Se Jacob Zuma – il presidente sudafricano più discusso del ventennio post-apartheid – promulgasse la legge, potrebbe concludere il suo mandato vantando l’attuazione di uno dei progetti-pilastro dell’African National Congress (Anc) sin dal suo insediamento nel 1994. Giovedì scorso il Parlamento sudafricano ha approvato un disegno di legge che consente allo Stato di espropriare per «interesse pubblico» – dietro corrispondenza di un compenso «giusto ed equo» determinato da un giudice di nomina governativa – terreni di proprietà privata. Ossia le terre in mano ai bianchi.

Se molti esperti rassicurano che non si tratti di un via libera a una confisca selvaggia e violenta sul modello della riforma agraria di Mugabe nel vicino Zimbabwe (dove le aziende agricole di proprietà dei bianchi sono state espropriate dal governo per essere redistribuite ai neri), dall’altro alcuni economisti temono che la riforma potrebbe colpire gli investimenti e la produzione in un periodo difficile per il paese, già impegnato ad affrontare la peggiore siccità in almeno un secolo. Non solo. In passato a sollevare preoccupazioni sulle proposte di legge (susseguitesi dal 2008) su un’equa distribuzione dei terreni agricoli (per la stragrande maggioranza di proprietà dei bianchi, meno di un decimo della popolazione totale) sono state anche associazioni per i diritti perché temono che i provvedimenti potrebbero rivelarsi incostituzionali.

E sarebbe proprio l’accezione di «pubblico interesse» che se non altrimenti ben chiarita potrebbe spianare la strada a espropri arbitrari. Un secolo fa, sotto il dominio britannico, il South Africa’s 1913 Natives’ Land Act assicurò l’87% di tutte le terre alla minoranza bianca e il 13% ai neri.

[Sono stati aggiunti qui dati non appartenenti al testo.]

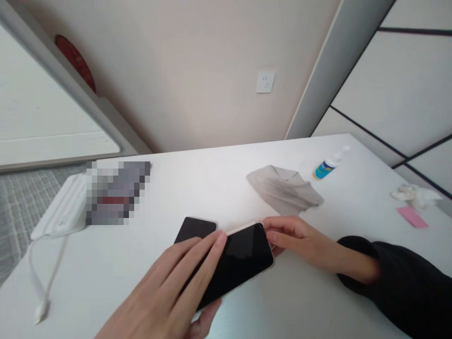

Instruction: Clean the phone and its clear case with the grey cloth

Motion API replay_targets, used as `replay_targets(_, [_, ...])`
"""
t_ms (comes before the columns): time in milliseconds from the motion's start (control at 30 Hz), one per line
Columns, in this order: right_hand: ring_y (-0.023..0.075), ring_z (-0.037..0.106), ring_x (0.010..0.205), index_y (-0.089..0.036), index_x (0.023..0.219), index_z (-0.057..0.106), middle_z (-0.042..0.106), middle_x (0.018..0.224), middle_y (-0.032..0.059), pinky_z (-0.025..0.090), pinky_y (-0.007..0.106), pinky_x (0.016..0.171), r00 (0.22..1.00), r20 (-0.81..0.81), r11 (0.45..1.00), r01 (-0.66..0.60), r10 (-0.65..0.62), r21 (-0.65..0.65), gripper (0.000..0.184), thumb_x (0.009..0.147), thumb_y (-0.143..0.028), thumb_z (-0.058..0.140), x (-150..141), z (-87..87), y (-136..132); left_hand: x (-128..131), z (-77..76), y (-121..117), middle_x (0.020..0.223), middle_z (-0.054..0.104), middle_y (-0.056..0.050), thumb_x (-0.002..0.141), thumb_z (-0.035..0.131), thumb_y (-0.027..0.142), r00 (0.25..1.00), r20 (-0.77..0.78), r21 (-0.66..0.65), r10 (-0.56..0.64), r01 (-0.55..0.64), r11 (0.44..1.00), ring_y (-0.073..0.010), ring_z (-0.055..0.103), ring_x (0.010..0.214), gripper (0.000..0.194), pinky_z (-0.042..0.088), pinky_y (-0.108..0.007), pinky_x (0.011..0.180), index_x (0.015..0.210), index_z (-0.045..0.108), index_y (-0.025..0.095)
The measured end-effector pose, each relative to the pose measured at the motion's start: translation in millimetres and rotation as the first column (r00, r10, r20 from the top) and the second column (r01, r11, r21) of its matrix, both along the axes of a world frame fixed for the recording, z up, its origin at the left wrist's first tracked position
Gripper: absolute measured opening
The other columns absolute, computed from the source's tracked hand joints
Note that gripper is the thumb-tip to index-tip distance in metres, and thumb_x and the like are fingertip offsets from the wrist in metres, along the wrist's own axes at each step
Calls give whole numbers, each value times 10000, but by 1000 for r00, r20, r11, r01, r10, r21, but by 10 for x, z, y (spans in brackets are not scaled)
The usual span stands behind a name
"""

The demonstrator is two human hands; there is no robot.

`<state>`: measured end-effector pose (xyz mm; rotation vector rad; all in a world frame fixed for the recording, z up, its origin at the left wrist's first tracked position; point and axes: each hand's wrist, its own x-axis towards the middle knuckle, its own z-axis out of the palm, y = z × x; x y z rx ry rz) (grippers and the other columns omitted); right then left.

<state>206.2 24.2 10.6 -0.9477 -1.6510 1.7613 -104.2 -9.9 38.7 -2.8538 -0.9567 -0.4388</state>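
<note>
On my feed the smartphone (243,263) sits at a slant near the middle of the white worktop (219,188), its black screen up, seemingly held just clear of the surface. The left hand (158,287) comes in from the near side with its fingers (205,249) close together and laid across the glass, while a bit of that hand shows under the phone's near edge, probably the thumb. The right hand (300,240), in a dark sleeve (399,278), reaches in from the right, its fingers (273,238) narrowly pinching the phone's right end. A black slab (195,230) lies just beyond, under or against the left fingers, and a pale strip (240,228) runs along the phone's far edge — frame or separate piece, I can't tell. Farther off are a grey cloth (282,190) and a blue-labelled bottle (328,167). The main risk is that slick glass and a light right-hand pinch could let the phone slip and knock the slab — and pressure from the left fingers could smear the screen or shift that strip.
</note>
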Motion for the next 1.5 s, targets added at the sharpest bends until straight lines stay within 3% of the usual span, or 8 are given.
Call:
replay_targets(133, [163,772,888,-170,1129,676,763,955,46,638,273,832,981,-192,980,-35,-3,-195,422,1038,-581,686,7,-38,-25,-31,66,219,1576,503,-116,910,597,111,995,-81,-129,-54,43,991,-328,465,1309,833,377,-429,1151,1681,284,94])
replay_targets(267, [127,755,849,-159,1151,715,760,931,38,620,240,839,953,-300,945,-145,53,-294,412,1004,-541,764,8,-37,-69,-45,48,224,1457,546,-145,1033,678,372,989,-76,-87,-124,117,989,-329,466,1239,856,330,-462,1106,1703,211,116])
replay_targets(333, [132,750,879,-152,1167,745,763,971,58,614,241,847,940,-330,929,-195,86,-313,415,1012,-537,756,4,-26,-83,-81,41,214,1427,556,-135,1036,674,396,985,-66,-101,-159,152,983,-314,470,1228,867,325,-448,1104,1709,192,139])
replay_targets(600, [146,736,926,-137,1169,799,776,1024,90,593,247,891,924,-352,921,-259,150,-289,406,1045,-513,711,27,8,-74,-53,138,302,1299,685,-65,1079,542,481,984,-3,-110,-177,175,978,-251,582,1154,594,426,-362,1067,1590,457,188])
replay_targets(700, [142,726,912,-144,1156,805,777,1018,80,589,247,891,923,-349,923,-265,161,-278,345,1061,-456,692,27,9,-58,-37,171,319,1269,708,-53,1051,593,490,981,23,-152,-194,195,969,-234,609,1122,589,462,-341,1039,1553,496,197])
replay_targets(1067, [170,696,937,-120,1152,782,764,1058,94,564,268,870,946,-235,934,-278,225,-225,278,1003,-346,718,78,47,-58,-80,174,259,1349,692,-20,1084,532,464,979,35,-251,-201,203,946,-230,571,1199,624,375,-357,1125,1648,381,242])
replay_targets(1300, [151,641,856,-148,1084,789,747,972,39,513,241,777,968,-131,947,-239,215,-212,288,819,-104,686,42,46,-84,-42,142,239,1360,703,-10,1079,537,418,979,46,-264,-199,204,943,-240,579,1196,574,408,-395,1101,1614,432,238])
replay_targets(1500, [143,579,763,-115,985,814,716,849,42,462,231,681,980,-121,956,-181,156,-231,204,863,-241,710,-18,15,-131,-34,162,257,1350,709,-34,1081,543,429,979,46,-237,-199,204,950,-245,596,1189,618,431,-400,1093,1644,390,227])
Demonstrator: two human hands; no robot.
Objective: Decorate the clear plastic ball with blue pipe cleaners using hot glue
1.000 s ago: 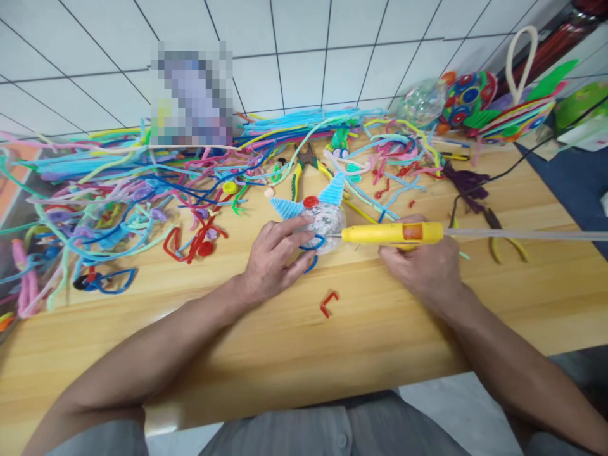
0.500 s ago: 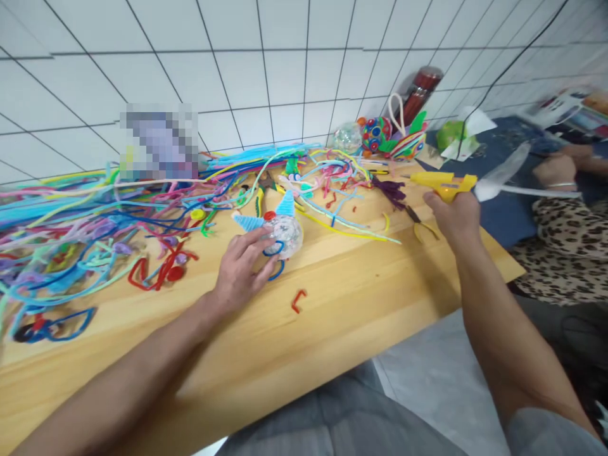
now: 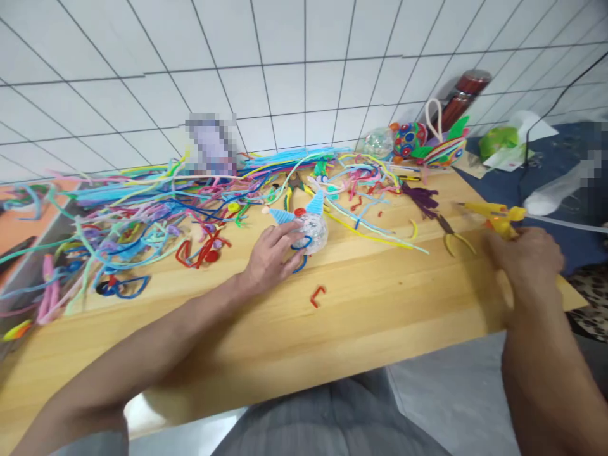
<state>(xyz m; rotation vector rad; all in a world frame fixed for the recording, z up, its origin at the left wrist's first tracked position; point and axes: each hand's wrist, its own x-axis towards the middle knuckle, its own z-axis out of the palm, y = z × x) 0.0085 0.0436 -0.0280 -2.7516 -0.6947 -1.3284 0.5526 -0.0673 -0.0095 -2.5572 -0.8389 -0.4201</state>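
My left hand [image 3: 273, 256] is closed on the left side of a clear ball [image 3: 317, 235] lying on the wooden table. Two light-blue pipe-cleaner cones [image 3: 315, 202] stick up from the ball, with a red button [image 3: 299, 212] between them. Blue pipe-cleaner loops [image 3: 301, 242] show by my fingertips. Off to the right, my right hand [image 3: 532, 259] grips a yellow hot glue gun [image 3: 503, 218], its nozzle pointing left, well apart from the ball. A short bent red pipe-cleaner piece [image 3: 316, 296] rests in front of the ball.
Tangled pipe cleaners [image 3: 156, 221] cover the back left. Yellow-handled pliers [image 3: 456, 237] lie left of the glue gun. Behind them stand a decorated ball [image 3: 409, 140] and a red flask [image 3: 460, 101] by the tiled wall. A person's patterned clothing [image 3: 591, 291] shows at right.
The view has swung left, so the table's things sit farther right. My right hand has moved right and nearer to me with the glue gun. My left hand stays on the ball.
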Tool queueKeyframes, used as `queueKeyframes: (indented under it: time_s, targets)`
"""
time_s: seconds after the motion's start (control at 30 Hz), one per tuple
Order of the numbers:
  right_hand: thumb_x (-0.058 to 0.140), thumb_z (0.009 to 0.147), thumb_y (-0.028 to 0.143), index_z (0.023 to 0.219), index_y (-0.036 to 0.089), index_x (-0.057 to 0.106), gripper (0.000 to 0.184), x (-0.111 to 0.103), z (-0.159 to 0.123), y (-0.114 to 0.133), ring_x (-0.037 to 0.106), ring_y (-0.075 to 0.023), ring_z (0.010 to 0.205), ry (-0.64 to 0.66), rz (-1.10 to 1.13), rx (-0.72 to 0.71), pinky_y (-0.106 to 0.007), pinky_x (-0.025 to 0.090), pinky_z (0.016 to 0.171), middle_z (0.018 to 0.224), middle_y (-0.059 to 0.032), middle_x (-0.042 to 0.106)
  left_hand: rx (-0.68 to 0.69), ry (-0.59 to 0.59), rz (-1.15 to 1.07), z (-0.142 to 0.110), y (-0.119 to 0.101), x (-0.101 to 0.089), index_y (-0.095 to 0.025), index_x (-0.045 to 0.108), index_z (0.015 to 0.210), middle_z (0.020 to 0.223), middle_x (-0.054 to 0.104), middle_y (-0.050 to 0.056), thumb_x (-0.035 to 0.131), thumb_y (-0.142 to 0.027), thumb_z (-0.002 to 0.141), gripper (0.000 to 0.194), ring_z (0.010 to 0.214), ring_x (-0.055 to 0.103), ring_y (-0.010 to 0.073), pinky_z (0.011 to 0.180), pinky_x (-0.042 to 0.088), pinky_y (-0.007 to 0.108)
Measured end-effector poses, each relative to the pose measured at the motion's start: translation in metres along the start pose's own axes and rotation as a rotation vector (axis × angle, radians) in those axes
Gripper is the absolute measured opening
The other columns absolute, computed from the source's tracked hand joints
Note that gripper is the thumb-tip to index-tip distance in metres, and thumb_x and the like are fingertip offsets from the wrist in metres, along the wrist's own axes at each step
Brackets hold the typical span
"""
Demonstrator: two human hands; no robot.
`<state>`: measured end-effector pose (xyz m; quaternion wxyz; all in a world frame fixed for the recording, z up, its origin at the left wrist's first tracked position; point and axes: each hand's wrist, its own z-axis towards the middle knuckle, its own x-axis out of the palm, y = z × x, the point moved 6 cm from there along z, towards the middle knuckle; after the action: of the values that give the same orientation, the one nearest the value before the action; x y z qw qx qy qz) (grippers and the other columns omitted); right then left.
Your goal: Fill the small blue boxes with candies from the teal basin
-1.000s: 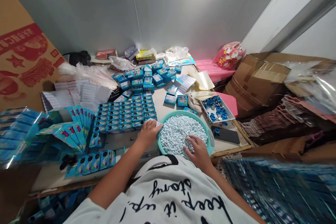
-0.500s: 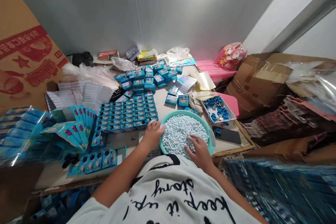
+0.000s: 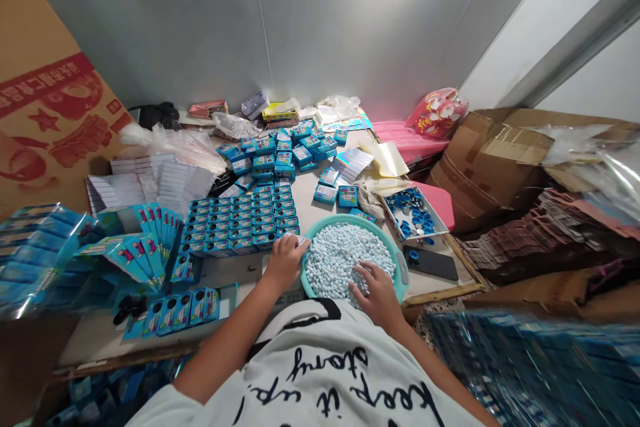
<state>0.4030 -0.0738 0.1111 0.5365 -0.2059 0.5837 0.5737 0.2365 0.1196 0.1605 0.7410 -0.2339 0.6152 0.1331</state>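
The right hand (image 3: 376, 290) spreads loosely on pellets (image 3: 345, 253); the left hand (image 3: 285, 260), bent beside the basin (image 3: 350, 219), pinches a white piece (image 3: 302, 240).

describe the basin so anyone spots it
On the pale tabletop, just beyond the white shirt with black lettering, sits the round turquoise plastic basin. The right hand touches its small pale pellets; the basin's round shape sets it apart from rectangular blue boxes.

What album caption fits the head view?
Right hand on pale pellets in a round turquoise plastic basin, near small blue boxes.
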Motion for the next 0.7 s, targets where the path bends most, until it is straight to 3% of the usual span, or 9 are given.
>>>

Rapporti di proprietà diseguali che due decenni di governo dell’Anc non sono riusciti a disarticolare, benché fosse una priorità del partito sin dal 1994, anno delle prime elezioni libere e dell’elezione di Nelson Mandela primo presidente nero del Sudafrica. Proprio i piani elaborati sotto la presidenza di quest’ultimo prevedevano la cessione ai neri del 30% dei terreni agricoli commerciali entro il 2014. Ad oggi invece il totale dei terreni restituiti ammonta a solo un terzo di quel 30%.
Probabilmente tra le ragioni che non hanno aiutato a raggiungere il target stabilito c’è lo schema che sostiene le normative e cioè il cosiddetto «willing buyer, willing seller» che lascia più margine di negoziazione ai proprietari e agricoltori bianchi che accettano di negoziare piuttosto che ai «beneficiari».

Schema che nel disegno di legge appena varato viene sostituito con la figura del giudice di nomina governativa che stabilisce il compenso del terreno da espropriare. La redistribuzione delle terre è una delle problematiche cardine delle ingiustizie razziali, sociali ed economiche e più di altre rappresenta il retaggio degli anni bui dell’era coloniale e dell’apartheid. Una delle prime leggi approvate dal primo governo democratico nel 1994 fu il Restitution of Land Rights Bill volto a restituire i terreni a coloro che ne erano stati espropriati durante il regime.

Nel 2014 con il Restitution of Land Rights Amendment Act, Zuma ha riaperto i termini per fare richiesta di restituzione dei terreni riconoscendo un problema di fondo, ovvero che tra il 1995 e il 1998 molti degli abitanti delle zone rurali non erano riusciti a raggiungere i 14 uffici, dislocati per lo più nei centri urbani, per presentare domanda. Da aprile 2015 per iniziativa della Commission on Restitution of Land Rights più di centomila famiglie delle aree rurali remote sono state raggiunte da uffici su quattro ruote, specializzati nella rivendicazione territoriale e in grado di raccogliere circa 27. 000 richieste di restituzione di terreni. A inoltrarle sono tutti quei sudafricani espropriati delle terre dopo il 19 giugno 1913, data dell’entrata in vigore del Natives Land Act che impediva ai sudafricani neri di possedere terra al di fuori di riserve designate che con la legislazione successiva forzò milioni di persone a trasferirsi nelle township di lamiera.